*** Begin section ***

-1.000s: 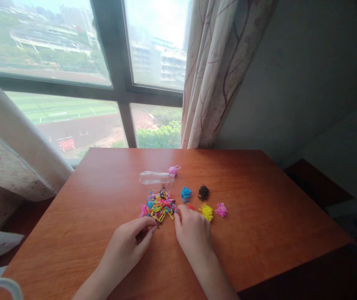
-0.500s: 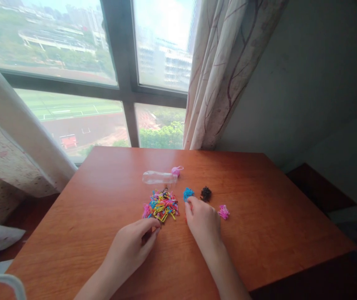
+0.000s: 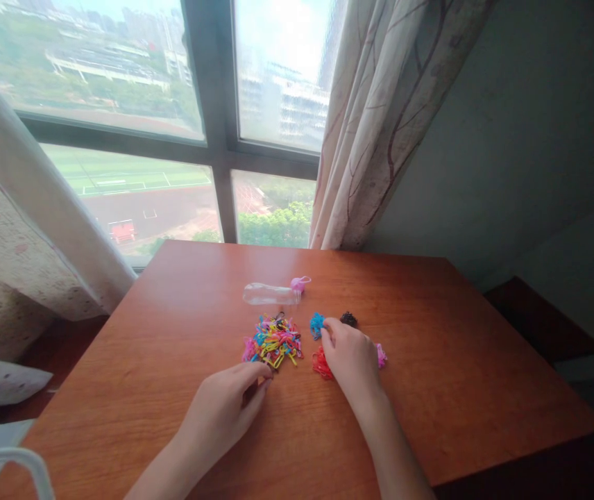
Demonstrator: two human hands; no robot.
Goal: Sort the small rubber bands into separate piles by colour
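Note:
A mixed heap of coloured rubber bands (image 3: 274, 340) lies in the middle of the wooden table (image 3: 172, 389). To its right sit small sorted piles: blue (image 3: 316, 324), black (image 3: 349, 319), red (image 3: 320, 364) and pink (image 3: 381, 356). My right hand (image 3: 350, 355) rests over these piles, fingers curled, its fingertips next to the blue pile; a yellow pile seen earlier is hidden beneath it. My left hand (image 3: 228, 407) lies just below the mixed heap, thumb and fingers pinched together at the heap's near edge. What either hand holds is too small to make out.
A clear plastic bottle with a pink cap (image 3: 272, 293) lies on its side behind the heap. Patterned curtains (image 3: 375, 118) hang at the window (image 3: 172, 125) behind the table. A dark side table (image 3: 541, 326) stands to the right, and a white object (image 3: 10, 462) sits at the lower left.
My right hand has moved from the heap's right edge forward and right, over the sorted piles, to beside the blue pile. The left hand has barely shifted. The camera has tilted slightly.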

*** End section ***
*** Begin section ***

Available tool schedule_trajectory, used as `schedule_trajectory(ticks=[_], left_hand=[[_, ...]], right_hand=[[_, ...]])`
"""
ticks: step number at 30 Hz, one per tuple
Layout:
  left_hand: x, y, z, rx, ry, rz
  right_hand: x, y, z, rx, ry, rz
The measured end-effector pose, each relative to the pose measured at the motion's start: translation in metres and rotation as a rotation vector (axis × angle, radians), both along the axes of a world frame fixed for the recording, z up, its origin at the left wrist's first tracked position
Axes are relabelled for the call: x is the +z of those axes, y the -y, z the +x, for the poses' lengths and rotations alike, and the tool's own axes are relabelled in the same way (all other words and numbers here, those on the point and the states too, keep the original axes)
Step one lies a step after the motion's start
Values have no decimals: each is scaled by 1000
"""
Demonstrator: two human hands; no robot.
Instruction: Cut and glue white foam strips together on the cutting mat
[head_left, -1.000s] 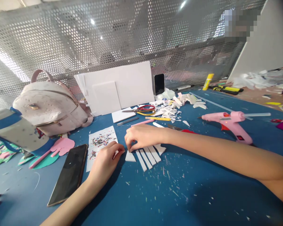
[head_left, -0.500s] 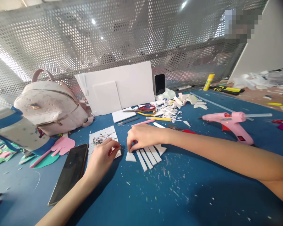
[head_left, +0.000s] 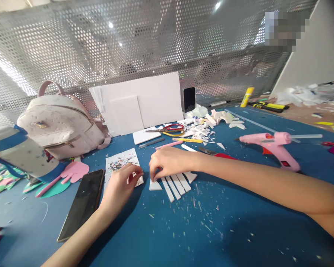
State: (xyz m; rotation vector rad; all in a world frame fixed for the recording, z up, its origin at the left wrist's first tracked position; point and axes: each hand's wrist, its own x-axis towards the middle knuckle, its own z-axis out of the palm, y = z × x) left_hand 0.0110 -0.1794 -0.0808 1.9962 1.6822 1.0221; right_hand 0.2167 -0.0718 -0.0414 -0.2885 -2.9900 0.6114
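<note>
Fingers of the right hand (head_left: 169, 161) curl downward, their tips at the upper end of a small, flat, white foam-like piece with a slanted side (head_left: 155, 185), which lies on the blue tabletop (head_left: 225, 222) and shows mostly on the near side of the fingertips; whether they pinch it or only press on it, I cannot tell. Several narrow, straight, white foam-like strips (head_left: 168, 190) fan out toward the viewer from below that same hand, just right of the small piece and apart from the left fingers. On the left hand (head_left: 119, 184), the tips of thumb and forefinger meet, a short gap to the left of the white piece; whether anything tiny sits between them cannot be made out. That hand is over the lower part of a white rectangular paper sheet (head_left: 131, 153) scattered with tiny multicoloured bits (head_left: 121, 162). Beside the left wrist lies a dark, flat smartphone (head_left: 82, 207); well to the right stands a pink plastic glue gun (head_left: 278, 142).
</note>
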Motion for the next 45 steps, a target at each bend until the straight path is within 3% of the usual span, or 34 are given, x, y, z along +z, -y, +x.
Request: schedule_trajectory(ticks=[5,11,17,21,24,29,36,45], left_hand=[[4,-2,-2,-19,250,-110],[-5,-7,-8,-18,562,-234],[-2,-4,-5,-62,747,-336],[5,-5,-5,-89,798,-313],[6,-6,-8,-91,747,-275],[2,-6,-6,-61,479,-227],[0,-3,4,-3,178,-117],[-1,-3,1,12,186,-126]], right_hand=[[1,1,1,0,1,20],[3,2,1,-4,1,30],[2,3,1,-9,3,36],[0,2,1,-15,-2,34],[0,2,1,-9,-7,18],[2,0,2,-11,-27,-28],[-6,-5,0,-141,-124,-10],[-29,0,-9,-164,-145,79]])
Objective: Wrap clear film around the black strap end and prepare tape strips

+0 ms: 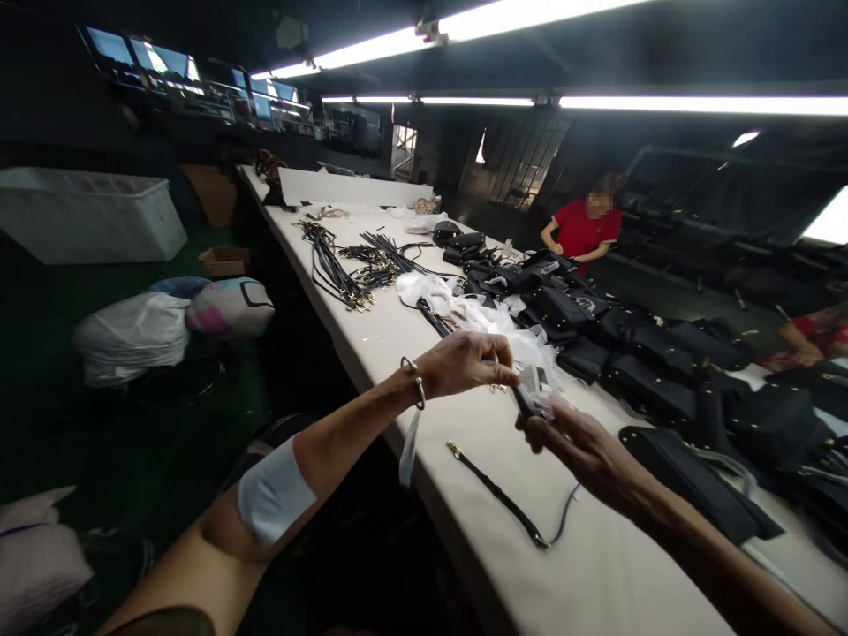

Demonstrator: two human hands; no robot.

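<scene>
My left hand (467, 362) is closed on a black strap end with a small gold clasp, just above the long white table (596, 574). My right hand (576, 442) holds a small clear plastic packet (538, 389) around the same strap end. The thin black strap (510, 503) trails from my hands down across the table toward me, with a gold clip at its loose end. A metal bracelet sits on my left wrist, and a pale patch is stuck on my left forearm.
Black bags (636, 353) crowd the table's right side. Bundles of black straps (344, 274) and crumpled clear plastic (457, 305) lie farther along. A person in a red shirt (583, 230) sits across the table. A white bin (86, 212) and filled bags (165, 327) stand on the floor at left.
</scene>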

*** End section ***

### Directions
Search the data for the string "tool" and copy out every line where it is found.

### Solution
Available tool schedule_trajectory, used as `schedule_trajectory(ticks=[_], left_hand=[[_, ...]], right_hand=[[_, ...]])`
Axes are relabelled for the call: x is the +z of those axes, y the -y, z the +x, for the poses' lengths and rotations alike, and the tool's own axes are relabelled in the same way (all other words and numbers here, those on the point and the states too, keep the original axes)

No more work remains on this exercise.